▶ **TASK ITEM**: No pictures, please. Output the lines from the start of the data through the line that contains "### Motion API", both included, exactly as they stand.

------------

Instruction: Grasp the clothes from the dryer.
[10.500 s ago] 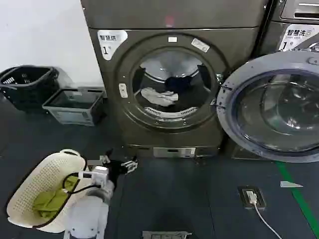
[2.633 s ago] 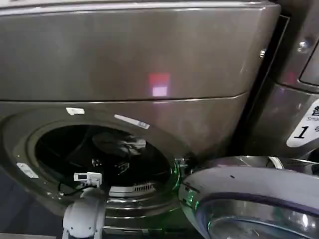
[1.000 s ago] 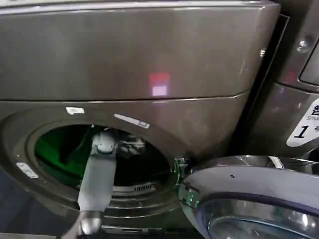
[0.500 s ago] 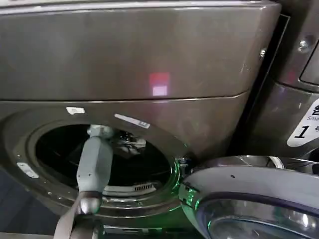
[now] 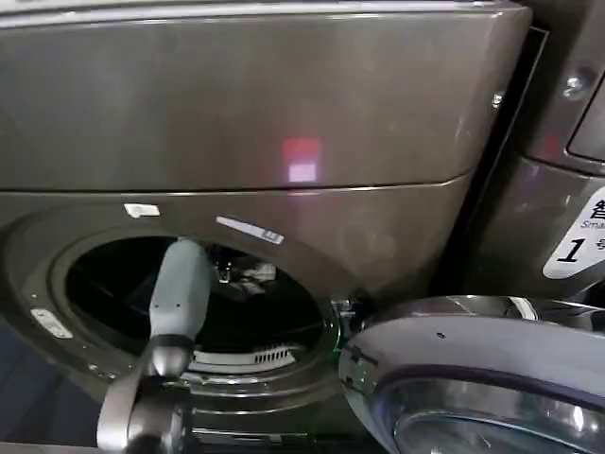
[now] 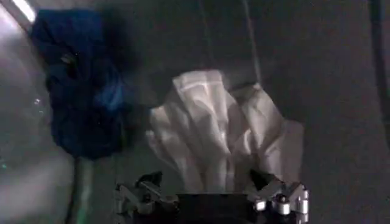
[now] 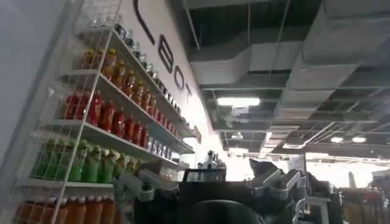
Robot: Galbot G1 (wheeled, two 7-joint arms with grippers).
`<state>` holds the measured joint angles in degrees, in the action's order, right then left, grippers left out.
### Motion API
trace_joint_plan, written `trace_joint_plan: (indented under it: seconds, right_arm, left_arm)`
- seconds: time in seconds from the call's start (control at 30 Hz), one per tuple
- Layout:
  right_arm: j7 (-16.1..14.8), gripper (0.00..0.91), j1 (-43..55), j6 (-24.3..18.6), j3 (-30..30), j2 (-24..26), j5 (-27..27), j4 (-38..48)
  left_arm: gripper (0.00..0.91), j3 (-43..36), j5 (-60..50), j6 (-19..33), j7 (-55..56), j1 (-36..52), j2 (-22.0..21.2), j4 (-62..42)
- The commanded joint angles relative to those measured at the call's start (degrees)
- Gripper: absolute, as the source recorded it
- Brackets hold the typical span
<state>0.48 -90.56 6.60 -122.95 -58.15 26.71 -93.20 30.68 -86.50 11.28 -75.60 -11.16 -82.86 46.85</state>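
The left gripper (image 6: 210, 193), deep inside the dryer (image 5: 284, 113) drum, has its fingers spread around crumpled whitish fabric (image 6: 219, 131); a dark navy piece (image 6: 79, 85) bunches beyond. The right gripper (image 7: 213, 185), fingers apart, faces bottle shelves (image 7: 97, 122).

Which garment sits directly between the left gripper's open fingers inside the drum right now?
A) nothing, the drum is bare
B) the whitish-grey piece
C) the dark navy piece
B: in the left wrist view the whitish-grey piece bunches between the left gripper's spread fingers, while the dark navy piece lies off to one side.
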Motion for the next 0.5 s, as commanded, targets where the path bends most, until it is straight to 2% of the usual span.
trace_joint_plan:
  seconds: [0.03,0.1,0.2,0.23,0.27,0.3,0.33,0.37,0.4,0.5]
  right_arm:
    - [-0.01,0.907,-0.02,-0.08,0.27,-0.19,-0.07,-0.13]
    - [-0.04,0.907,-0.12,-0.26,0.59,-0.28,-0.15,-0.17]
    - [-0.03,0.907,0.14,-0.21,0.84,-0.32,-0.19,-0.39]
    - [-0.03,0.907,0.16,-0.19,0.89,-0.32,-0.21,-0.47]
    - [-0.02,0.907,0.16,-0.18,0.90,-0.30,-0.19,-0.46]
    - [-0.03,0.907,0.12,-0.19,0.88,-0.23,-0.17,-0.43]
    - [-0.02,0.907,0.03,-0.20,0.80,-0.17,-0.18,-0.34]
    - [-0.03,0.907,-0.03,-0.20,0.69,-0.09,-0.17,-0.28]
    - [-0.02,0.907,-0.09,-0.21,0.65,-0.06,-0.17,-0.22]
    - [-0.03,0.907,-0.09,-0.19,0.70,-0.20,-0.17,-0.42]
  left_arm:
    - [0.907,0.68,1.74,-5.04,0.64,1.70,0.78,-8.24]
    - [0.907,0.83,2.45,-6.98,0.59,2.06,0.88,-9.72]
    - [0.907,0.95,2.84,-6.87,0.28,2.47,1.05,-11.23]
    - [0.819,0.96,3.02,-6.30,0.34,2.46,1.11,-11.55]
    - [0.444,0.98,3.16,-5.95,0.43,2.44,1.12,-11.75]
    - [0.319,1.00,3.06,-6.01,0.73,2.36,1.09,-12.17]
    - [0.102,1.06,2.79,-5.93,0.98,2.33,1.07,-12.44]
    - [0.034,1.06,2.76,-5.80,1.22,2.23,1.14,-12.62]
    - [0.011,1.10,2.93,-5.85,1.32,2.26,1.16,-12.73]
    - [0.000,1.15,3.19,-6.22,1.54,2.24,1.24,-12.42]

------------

▶ **WRITTEN RESPONSE**:
Instruction: Grasp the clothes from the dryer.
[10.500 s ago] 
[2.633 s ago] 
[1.000 s ago] 
[0.500 s ago] 
[now] 
[now] 
[now] 
Robot: Galbot G1 (wheeled, two 7-joint arms with grippers).
`<state>` holds the measured joint angles in degrees, in the action's order, right then left, grippers left out.
### Motion API

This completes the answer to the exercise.